The two biggest challenges are the developers and the military. We have a strong will and a lot of people are committed to the land and do the work that is needed in our communities.

The Guardian: Has this been a long struggle?

Before the 1900s, the land Commissioners mostly came from missionary families. Land commissioners held a very important position and were in charge of all the land titles.

So there was much arguing with the titles and the deeds and the land commission awards for each lot of the land.

Missionaries actually introduced the concept of private ownership to our society. Prior to that there was no such concept.

A lot of our culture today is based on a communal idea, not only of the land but of our society.

It’s something similar to the [Indigenous] people here — you cannot own land. It’s part of who you are. There is always a conflict between native land and environment and ideas that were introduced from a Western capitalist point of view.
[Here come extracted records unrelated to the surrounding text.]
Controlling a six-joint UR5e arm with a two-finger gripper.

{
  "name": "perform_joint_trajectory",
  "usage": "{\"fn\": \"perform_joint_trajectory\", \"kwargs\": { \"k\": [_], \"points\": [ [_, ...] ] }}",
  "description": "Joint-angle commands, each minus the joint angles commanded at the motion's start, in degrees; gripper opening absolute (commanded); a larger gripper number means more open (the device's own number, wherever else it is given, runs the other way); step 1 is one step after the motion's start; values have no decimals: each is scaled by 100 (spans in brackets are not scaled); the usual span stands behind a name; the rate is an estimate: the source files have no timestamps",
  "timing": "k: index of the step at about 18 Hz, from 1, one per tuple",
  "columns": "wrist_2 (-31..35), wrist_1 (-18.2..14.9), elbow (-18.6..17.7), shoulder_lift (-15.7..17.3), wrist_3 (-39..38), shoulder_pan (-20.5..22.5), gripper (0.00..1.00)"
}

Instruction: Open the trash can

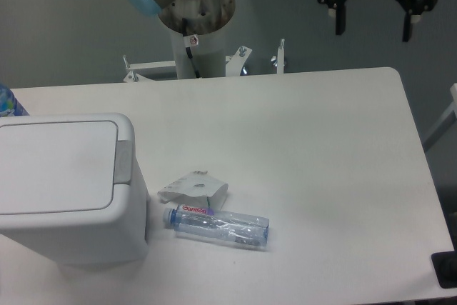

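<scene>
Camera view: gripper (373, 23) high above table's far edge, fingers spread apart, holding nothing.

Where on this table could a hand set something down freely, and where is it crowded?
Free: the wide right half of the table, from the bottle to the right edge, and the back strip before the robot base. Crowded: front left, where the trash can, carton and bottle cluster. The open gripper hangs above the far right.
</scene>
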Motion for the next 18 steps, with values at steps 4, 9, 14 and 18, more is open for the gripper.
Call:
{"fn": "perform_joint_trajectory", "kwargs": {
  "k": [4, 9, 14, 18],
  "points": [
    [0, 0, 0, 9, 18, -9, 100],
    [-9, 0, -17, -17, -61, -26, 100],
    [-9, 219, -228, 9, -691, -53, 100],
    [0, 387, -264, -35, -1755, -298, 100]
  ]
}}
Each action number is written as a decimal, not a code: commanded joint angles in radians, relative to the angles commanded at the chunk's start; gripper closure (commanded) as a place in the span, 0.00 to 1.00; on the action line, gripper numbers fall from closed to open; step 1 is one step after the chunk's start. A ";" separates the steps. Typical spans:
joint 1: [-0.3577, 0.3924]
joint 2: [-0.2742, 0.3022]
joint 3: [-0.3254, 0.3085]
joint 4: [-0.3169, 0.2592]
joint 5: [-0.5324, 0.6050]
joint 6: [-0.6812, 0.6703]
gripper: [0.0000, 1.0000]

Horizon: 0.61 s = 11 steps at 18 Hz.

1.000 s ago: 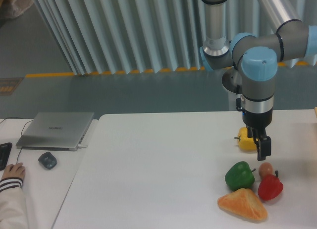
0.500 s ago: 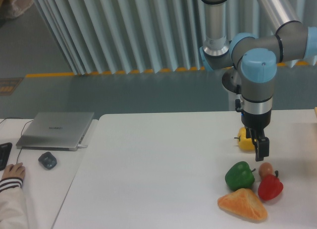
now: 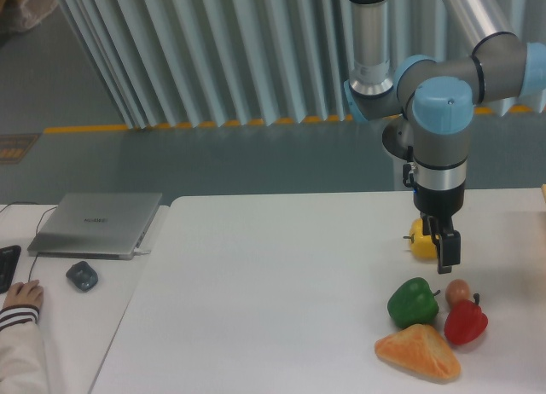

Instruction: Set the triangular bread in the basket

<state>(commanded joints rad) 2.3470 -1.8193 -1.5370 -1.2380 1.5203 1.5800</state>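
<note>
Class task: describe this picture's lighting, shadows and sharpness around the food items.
Fixed camera: soft, even light, no glare on the white table; faint shadows under the triangular bread and green pepper; the hand and foods look slightly soft but not motion-blurred.

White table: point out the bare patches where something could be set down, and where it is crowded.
The white table is bare across its left and middle, from its left edge to the green bell pepper. The front right is crowded: green pepper, red bell pepper, small brown ball, triangular orange bread, with the yellow bell pepper and black gripper behind.
</note>
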 joint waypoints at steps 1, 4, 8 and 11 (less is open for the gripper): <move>0.011 -0.002 -0.005 0.002 -0.021 0.003 0.00; 0.066 0.006 -0.058 0.044 -0.219 -0.003 0.00; 0.060 0.017 -0.074 0.060 -0.226 -0.020 0.00; 0.058 0.017 -0.074 0.067 -0.216 -0.051 0.00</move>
<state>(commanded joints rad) 2.4053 -1.8024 -1.6107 -1.1705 1.3039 1.5294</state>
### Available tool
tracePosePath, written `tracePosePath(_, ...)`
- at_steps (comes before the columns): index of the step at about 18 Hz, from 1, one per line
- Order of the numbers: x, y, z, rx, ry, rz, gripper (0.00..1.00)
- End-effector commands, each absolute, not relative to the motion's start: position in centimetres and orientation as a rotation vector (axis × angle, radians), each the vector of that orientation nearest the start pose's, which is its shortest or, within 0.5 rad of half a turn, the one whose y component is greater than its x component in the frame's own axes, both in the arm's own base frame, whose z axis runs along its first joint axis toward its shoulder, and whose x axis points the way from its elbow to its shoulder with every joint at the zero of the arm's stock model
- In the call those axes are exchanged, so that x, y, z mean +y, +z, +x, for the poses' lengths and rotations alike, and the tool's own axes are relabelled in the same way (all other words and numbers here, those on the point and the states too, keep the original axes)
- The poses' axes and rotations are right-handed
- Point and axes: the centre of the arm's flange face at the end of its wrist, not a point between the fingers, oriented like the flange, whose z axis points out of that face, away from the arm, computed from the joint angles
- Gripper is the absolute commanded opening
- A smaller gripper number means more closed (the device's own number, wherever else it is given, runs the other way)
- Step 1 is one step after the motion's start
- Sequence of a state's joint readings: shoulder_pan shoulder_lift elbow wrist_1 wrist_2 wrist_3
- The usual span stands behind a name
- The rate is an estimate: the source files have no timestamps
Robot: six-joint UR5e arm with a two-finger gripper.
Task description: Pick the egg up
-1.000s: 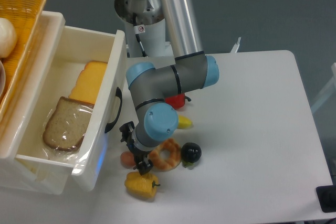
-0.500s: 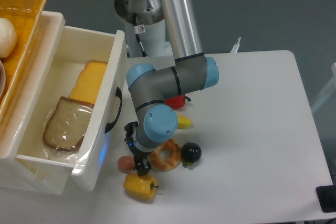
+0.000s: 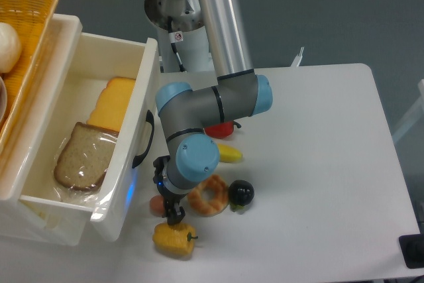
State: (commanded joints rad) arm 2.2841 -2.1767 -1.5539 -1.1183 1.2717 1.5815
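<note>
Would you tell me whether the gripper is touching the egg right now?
Cannot tell. In the camera view the gripper overlaps the egg, hiding any contact or gap.

The egg [image 3: 156,205] sits in a tight pocket. On its left the white bin [image 3: 136,164] wall rises close beside it, with only a thin strip of table [image 3: 318,164] between. On its right the doughnut [image 3: 208,195] lies near, and the gripper [image 3: 170,207] fills the gap between egg and doughnut. The yellow pepper [image 3: 174,240] lies just in front, nearly touching the fingertips. The black fruit [image 3: 241,193] touches the doughnut's far side, and a banana [image 3: 230,154] and a red pepper [image 3: 222,128] lie behind, under the arm. The table's right half is open.
</note>
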Motion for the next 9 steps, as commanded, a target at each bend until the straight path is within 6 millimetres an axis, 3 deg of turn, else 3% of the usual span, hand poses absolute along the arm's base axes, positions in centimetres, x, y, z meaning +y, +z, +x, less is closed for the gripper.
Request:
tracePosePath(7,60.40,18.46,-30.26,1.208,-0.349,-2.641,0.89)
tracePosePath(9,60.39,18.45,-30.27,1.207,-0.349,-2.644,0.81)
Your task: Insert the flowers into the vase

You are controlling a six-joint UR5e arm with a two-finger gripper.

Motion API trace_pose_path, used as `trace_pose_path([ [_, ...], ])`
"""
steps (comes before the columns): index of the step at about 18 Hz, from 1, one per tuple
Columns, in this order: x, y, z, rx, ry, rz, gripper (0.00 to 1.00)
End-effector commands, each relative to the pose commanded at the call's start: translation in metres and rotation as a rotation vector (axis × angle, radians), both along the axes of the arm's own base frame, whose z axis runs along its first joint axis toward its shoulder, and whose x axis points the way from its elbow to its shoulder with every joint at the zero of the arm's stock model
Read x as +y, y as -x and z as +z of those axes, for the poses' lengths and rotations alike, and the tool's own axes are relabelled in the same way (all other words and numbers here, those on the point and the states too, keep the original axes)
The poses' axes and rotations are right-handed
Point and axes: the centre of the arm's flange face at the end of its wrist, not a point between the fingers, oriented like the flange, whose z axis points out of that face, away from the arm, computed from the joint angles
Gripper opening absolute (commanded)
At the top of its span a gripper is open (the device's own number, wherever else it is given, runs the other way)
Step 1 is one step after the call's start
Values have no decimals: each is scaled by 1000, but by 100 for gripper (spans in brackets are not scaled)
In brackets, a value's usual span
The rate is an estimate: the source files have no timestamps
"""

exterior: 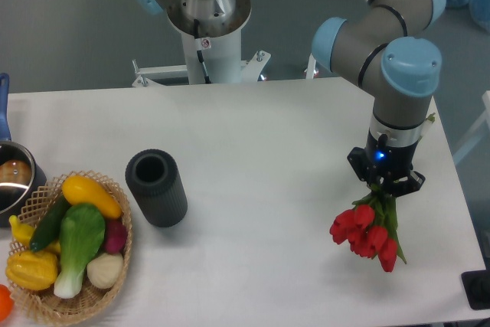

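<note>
The flowers (366, 233) are a bunch of red tulips with closed buds and green stems and leaves. They hang buds-down from my claw, stems gathered at the top, over the right side of the white table. The vase (156, 188) is a dark grey ribbed cylinder with a round open mouth, standing upright, well apart to the flowers' left.

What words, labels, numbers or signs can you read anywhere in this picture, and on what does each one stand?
No text can be read.
Small sticker with a red mark on the white robot base: too small and blurred to read.
Vase, flowers, basket, pot: no lettering shows.
</note>
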Motion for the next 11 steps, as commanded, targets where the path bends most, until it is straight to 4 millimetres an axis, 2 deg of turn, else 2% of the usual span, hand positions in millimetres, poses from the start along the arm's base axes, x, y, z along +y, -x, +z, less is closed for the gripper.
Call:
trace_pose_path([
  [3,5,-11,18,-24,-102,-14,0],
  [7,4,-16,26,-71,-211,13,0],
  [11,6,-29,58,-88,-314,43,0],
])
Even though we have that part of our history where there was conflict, our chiefs in the 1800s knowing that we were getting pushed into a very modern world … began to think about how they were going to use their lands in order to help our people. There were chiefs who put aside their estates for the benefit of our people. For example, there was a Bernise Pourheepship, she put aside her lands for the benefit of education of native Hawai’ian children. Luna Leelo his lands for the elderly; Hono Colondily for orphans; …

Today there is a movement in Hawai’i by right-wing Americans to break the estate saying that we are ALL Americans now and that these estates are based on ethnicity of a people should not be legal.
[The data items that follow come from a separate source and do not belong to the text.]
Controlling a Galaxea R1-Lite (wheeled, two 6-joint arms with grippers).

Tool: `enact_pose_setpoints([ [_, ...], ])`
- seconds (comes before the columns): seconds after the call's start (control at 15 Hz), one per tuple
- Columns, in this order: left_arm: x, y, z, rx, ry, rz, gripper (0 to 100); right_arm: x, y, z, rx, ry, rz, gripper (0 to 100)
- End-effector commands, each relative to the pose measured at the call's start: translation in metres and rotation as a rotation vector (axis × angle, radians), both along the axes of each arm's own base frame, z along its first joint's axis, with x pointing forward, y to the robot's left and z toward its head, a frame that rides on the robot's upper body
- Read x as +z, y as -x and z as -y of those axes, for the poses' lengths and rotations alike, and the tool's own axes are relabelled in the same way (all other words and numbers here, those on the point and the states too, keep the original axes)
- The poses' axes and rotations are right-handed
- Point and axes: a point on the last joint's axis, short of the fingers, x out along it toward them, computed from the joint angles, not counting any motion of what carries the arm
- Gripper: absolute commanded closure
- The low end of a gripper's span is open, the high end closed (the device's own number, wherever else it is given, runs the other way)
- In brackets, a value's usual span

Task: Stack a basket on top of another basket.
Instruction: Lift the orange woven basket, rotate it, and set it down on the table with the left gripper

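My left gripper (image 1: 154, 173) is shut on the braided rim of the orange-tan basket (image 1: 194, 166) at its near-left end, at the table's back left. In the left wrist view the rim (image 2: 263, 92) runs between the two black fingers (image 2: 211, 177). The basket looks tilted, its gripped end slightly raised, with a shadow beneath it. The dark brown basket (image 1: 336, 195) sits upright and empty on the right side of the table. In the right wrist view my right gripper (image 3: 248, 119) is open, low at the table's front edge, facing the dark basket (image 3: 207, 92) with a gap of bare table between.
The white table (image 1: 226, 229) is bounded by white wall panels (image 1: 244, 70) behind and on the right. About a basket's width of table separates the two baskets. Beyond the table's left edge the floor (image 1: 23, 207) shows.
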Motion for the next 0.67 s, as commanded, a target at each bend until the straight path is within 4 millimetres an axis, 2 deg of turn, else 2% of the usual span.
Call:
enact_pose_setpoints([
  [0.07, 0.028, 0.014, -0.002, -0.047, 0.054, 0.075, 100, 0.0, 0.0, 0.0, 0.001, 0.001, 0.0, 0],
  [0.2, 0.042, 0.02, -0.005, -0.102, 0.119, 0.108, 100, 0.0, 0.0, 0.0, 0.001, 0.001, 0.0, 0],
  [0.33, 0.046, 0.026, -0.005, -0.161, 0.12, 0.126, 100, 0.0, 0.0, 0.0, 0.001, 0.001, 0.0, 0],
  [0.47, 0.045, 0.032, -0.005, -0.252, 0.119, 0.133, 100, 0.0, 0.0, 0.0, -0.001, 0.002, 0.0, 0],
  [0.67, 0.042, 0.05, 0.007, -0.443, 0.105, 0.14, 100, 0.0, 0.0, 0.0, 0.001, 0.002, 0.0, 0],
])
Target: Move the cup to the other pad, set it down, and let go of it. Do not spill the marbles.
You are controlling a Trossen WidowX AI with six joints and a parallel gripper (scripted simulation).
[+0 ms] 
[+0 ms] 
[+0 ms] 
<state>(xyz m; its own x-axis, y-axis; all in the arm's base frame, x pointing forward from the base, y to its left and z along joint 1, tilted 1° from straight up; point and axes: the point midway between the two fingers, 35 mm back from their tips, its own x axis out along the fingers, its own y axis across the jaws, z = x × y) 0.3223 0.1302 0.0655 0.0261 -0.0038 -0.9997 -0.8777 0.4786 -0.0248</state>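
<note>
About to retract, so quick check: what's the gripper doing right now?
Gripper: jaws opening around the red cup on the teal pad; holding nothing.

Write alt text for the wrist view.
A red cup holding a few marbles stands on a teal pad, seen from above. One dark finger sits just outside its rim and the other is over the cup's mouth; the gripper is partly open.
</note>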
Hawai’ian homelands are lands that are set aside for the use of our people. In order to qualify you have to have 50 per cent blood, there is a blood content. You have to prove through birth certificates etc that you have 50 per cent — not 49 per cent.

For many of us, we definitely want to keep these estates alive but at the same time we realize that our goals are higher and that is to reclaim our actual government as a nation.

The Guardian: Can you please tell more about your experiences?

When we are going to community meetings and I tell them about the possible contamination of depleted uranium and other toxins, people are appalled. Nobody knew.

In the beginning they don’t really want to hear anything because they have had a long history of association with the military.

Now people are just starting to open their eyes.

In November 2006, some of the military contaminants found in O’ahu, Hawai’i’s largest island included: depleted uranium, phosgene, TNT, lead and trichloroethylene.

Ongoing military expansion in Hawai’i also currently threatens a number of traditional cultural and sacred sites including the birthplace of elders and ancient temples. Fires, toxic chemicals, unexploded ordnances and destruction of endangered species on the islands are a major crisis.

More than 25,000 acres of land is also earmarked to be seized at Phakuloa and Honouliuli. Plans to base hundreds of new troops, cargo planes, marines’ bases, missile launchers and sale of public land to private developers concerns the group.

The DMZ group notes that The US assumes it has control and domination, but the First Peoples do not agree. The unique identities and sovereignties of the world’s peoples are just open spaces for the projection of US military force, to make way for WalMart, McDonalds and MTV.

The experiences of Indigenous peoples vis-à-vis the militarized empire are multiple and unique. We are not singular, but plural; we obtain our life and very existence from specificities of our particular ancestors, our particular gods, our named and worshiped sacred sites.

When Talisman Sabre 07 takes place here in Shoalwater Bay … all of it is really being directed from Hawai’i — from the US Pacific Command (PacCom). PacCom is the oldest and largest of the US unified commands. It was established in Hawai’i in 1947 and its HQ are on an island called Camp Smith. The PacCom area of responsibility stretches over more than 50 per cent of the earth’s surface … from the west coast of North America to the east coast of Africa, from Alaska to Antarctica including Hawai’i.

The two Indigenous leaders concluded their remarks by stating: WE have a right as native people to clean water, clean land, clean ocean and clean air in order to survive.